Bagnoli in…Movimento

Padre Alex Zanotelli e il Movimento
incontrano BagnoliFutura

Venerdì 23 Giugno 2006 14.00-18.00
Bagnoli Futura
Via Cocchia, 28 Napoli


Un nuovo modo di intendere Bagnoli è possibile. E’ questo il messaggio che partirà domani 23 Giugno da BagnoliFutura nel corso della giornata di studi denominata “Bagnoli in Movimento”, che si svolgerà presso la BagnoliFutura in via Cocchia 28.
L’evento è il primo passo di un percorso che vedrà la BagnoliFutura, il Movimento e la Rete Lilliput confrontarsi sulla trasformazione e sulla valorizzazione dell’area di Bagnoli.


All’incontro, moderato da Emanuele Imperiali portavoce BagnoliFutura, prenderanno parte Carlo Borgomeo, amministratore delegato di BagnoliFutura, Mario Hubler dirigente responsabile piani e progetti BagnoliFutura, Padre Alex Zanotelli, Angelica Romano e Pio Russo Krauss portavoce della Rete Lilliput e Dario Boldoni, amministratore delegato di Innovare e Costruire.


Napoli, 22 Giugno 2006

Giuseppe Balsamo ha detto...

Io credo che sia un bene dialogare con tutti...senza preclusioni, nè steccati...

...ci sono troppe cose urgenti da fare nell'interesse della nostra città...

Tutti !

Oddati ha la deleghe essenziali per il futuro della città..:

cultura, lavoro e formazione professionale, stabilizzazione LSU e controllo della società in house Napoli Servizi, sviluppo, commercio fisso e ambulante, artigianato, mercati generali, piano strategico.

Non dialogare con Oddati e con tanti altri sarebbe, a mio avviso, una follia.

IL passato è passato...ora, a mio avviso, dobbiamo pensare comunque, al di là della critica, al futuro e, soprattutto, al presente della nostra città.

Un caro saluto,

Giuseppe Balsamo

PaoloPantani ha detto...

Ma come quello non fa sviluppo e ci dobbiamo pure dialogare?
E sarebbe una follia non farlo?
Se no credete andateci a parlare, da perdenti persino, andate, andate. Il passato è passato proprio per te che pensi ai borboni?
E noi non possiamo ricordare una inaugurazione rimasta lettera morta nel 2004?
Troppe chiacchiere signori miei, troppe chicchiere e distintivi, a quanto pare vi piace solo parlare di niente e avete pure parossismo che bisogna fare , bisogna fare, ma che cosa di grazia? E' quello che non si capisce.

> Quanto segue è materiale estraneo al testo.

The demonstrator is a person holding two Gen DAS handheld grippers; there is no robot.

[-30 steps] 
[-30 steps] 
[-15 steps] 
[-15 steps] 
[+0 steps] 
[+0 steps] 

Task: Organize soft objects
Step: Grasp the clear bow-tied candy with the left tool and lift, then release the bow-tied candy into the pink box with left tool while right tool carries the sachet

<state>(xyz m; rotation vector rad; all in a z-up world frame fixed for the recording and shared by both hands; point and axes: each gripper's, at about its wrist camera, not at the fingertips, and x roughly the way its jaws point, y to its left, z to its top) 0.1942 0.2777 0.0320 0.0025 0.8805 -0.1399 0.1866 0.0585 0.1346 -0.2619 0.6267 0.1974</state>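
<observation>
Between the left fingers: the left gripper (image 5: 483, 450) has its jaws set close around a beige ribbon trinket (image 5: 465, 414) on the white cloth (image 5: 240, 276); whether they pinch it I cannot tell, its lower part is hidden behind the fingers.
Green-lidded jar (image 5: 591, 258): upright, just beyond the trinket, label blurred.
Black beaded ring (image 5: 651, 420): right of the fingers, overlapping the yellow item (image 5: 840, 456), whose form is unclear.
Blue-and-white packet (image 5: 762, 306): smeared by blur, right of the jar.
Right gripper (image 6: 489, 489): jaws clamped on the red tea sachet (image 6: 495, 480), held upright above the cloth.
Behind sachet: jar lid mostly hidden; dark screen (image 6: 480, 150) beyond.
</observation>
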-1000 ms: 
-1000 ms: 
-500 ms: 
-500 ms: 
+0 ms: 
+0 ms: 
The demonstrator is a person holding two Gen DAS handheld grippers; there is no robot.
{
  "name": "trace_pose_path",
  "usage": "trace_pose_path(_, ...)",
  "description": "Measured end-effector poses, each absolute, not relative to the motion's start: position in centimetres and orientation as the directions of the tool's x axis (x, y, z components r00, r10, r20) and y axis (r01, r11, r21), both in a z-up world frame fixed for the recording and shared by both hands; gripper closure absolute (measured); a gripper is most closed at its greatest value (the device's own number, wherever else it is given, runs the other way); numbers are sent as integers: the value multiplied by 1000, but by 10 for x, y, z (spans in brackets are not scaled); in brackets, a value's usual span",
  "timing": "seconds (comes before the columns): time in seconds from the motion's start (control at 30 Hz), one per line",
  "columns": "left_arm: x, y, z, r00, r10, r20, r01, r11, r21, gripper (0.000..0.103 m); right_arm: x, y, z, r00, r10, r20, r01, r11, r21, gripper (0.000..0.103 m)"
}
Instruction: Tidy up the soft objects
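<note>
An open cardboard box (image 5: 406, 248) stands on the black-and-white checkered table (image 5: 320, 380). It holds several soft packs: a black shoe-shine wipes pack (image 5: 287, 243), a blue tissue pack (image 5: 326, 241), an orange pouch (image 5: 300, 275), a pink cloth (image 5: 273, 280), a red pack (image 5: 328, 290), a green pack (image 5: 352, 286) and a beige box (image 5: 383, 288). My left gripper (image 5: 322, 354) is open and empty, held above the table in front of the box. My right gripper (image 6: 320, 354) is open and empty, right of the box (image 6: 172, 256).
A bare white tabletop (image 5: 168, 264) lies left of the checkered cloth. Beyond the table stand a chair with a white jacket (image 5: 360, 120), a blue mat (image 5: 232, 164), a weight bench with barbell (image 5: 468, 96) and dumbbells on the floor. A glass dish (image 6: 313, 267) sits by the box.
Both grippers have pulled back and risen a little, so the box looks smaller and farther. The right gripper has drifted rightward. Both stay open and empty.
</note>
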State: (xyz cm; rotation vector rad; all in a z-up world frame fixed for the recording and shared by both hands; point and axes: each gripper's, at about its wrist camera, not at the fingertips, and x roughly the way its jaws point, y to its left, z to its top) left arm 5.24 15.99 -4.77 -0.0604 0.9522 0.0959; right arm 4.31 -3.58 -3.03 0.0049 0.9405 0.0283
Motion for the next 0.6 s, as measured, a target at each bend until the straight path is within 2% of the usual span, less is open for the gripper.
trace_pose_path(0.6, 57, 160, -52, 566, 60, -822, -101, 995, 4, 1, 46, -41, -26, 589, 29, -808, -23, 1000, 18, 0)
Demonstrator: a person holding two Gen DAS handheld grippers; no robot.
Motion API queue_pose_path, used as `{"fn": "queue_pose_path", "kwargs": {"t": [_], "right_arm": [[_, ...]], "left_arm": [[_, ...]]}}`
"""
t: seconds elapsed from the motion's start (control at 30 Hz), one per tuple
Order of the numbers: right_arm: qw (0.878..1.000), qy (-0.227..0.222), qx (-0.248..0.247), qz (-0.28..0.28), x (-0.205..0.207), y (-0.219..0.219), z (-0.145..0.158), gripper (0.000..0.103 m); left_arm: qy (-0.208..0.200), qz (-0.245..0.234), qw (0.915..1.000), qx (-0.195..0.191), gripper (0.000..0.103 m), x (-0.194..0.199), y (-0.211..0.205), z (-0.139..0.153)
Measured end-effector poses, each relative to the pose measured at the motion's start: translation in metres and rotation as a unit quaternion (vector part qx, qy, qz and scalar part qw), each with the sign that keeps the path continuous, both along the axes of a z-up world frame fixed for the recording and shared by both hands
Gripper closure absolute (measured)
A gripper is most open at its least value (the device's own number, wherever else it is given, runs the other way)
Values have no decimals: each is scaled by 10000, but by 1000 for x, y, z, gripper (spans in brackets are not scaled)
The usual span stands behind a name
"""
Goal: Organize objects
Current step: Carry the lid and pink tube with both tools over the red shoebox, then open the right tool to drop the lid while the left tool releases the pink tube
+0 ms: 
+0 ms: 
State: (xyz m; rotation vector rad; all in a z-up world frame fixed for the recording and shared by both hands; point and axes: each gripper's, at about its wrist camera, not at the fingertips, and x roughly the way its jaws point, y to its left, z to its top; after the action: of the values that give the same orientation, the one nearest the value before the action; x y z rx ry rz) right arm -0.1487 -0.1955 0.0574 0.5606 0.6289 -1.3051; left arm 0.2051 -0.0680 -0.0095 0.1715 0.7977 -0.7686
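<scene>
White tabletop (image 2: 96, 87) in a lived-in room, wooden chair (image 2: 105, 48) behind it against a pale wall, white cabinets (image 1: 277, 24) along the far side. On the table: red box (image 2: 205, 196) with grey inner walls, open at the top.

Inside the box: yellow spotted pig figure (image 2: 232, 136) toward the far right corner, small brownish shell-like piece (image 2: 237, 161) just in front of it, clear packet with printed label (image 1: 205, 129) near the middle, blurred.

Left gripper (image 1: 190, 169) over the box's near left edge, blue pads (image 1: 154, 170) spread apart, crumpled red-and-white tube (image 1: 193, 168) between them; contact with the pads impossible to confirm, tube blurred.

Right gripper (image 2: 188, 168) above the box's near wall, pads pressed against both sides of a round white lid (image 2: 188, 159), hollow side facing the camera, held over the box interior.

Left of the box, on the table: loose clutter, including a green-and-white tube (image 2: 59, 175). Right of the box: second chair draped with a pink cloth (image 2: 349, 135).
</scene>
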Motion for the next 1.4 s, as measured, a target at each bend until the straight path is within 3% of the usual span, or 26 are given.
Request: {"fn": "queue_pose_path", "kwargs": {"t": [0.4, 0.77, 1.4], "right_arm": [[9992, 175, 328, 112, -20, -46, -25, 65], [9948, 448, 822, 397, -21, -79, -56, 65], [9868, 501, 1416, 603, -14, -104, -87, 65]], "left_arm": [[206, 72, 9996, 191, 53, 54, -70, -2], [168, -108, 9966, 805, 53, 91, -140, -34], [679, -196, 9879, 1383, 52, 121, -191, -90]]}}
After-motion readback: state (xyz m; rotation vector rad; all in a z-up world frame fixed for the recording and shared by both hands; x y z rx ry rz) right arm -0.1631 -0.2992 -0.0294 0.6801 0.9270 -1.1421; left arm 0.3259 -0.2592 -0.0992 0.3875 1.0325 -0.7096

Giuseppe Balsamo ha detto...

Sì. Paolo, secondo me, dobbiamo dialogare...

Con tutti...nessuno escluso...

La critica per la critica non porta da nessuna parte...

Ci sono tante cose da fare, da proporre, da portare avanti per il bene della città...

Le risposte possono venire solo se saremo in grado di impostare un rapporto leale e costruttivo con la Giunta...

Lealtà significa certo capacità critica, ma la costruttività del rapporto si gioca più sulla capacità di proposta, che su una sterile critica in sè...

Il fulcro di tutto per noi è il rapporto con la cittadinanza da costruire...

In fondo sarà sempre la cittadinanza la diretta destinataria delle nostre proposte...

E' un processo lento...ma è un lavoro che va fatto...strutturato...condiviso...

La dialettica costruttiva...la capacità propositiva...sono oggi, a mio avviso, il punto di partenza di questo processo...

Sono fiducioso che, se saremo capaci di mantenere questa coerenza metodologica, Napoli raccoglierà risultati molto importanti dal nostro comune impegno...

Un caro saluto,

Giuseppe Balsamo

PaoloPantani ha detto...

Non capisco,ma dialogare come? ma dialogare di che ? di che cosa?